[CR]Was Confente - now Herse and the Japanese

(Example: Humor:John Pergolizzi)

In-Reply-To: <CATFOOD2Z8nWW8evGLS00001291@catfood.nt.phred.org>
Date: Thu, 27 Jun 2002 23:20:18 -0700
To: classicrendezvous@bikelist.org
From: "Jan Heine" <heine@mindspring.com>
Subject: [CR]Was Confente - now Herse and the Japanese

Brian's points are quite enlightening! As a framebuilder, he looks at it from a craftman's point of view. I'd love to tour his shop with him when he has such a range of bikes for restoration...

However, even leaving aside rarity, there are several factors to consider:

The bikes we love combine being tools (get you from A to B) with craftsmanship (great or not so great joints, etc.) and art (overall line of the bike, graphics, etc.)

Just like in the world of arts, the biggest names didn't always use the best craftsmanship, and art is full of fads. Even the tool aspect will be up for debate. As long as the bike doesn't break, there are different opinions about what makes a good-handling bike, etc.

Brian mentioned the Japanese who take a Rene Herse for the concept of a complete bike and assign a value to it. The value takes into account the tool (a bike custom-built for a purpose with fenders, racks, lights, etc.), the craftsmanship (hand-made lugs, usually at least good workmanship or better, hand-made parts), and the art (the bikes usually look right, the graphics are - if you like them - wonderful). It is interesting to note that the final value does not exceed the cost of making a new one by all that much - I don't know what a Toei costs, but a new Singer will run $ 4500-5500, and one with special parts from the 1950s may cost almost twice that (you have to provide the parts). Does that mean the Herses are undervalued?

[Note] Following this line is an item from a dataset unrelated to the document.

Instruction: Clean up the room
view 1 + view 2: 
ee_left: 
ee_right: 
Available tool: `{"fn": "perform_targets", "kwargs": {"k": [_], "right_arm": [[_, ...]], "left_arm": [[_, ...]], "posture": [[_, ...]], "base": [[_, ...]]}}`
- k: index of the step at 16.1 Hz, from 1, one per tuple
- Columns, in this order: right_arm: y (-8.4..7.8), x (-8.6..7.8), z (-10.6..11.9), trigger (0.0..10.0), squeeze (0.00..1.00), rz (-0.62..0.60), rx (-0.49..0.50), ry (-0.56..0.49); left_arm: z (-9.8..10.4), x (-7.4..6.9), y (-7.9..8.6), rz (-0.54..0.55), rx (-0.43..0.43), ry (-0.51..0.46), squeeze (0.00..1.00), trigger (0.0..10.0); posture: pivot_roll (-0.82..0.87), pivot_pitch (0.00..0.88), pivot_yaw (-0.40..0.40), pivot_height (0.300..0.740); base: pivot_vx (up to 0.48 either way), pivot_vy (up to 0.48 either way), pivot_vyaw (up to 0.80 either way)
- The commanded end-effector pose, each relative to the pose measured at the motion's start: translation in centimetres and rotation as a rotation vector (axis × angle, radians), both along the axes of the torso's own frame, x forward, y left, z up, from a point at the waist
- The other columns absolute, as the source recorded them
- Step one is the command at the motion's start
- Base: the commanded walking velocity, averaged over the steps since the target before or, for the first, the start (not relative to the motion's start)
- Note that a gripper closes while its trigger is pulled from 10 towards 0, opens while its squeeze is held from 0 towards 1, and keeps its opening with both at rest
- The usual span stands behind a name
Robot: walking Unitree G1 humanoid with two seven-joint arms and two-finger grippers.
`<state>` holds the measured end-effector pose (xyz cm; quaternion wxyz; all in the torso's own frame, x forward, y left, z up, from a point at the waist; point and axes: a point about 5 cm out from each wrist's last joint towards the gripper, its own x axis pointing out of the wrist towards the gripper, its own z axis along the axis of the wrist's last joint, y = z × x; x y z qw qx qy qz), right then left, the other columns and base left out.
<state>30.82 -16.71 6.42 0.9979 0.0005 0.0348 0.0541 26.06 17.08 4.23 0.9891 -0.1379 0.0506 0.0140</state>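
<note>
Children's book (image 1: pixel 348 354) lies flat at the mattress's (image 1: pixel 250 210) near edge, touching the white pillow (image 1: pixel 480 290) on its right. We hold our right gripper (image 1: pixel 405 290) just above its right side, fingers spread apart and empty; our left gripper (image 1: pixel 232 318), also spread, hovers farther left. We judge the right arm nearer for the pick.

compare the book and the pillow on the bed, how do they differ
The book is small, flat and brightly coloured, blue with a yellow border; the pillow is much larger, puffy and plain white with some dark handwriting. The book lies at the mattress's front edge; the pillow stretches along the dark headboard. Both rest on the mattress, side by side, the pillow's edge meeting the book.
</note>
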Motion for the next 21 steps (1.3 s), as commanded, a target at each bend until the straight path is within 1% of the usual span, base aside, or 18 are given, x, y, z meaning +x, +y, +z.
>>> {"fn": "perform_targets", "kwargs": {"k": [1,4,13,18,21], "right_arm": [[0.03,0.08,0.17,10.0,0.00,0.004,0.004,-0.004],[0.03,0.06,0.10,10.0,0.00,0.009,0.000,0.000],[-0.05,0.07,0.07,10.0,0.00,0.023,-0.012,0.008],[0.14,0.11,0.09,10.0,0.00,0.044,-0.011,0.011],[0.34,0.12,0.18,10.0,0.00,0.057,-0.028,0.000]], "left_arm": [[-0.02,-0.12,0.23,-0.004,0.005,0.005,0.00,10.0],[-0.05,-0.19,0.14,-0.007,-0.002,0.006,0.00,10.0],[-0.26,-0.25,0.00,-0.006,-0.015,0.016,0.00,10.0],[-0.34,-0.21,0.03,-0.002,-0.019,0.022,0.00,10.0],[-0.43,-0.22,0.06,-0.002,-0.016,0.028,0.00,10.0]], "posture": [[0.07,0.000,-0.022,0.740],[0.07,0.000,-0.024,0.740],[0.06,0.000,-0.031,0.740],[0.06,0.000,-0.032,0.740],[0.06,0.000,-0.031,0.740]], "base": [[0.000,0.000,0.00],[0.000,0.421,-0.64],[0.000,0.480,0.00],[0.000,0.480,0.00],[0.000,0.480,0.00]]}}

What is surprising, though, is that only Herse qualifies. Singer is desirable, but much less so. Why? Maybe because they are still made? I don't like comparing bikes to cars, but consider that Bugattis for a long time were the most desirable cars. Top sporting Alfa Romeos from the same period are at least as well-built, beautifully engineered and rare. But the name didn't ring as much in the 1960s and 1970s. (Bugatti was gone, and left when his cars were at a peak.) Only recently have Alfa caught up in value. Singers probably will do the same some day.

All other builders seem to interest the Japanese very little. A French friend bought a most amazing Narcisse (or was it a Maury? - I saw the bike only briefly) that had beautiful detailing, workmanship, custom parts. A truly special bike (which I hope to show in my newsletter soon). Very rare, too. It was bought from a dealer who specializes in selling bikes to Japan, but their normal customers were not very interested...

All this is great - for those who can live without the "top" builders, there are lots of wonderful (and some less wonderful) bikes out there. Anybody with a distinguishing eye can find them, choose the ones they like and afford them.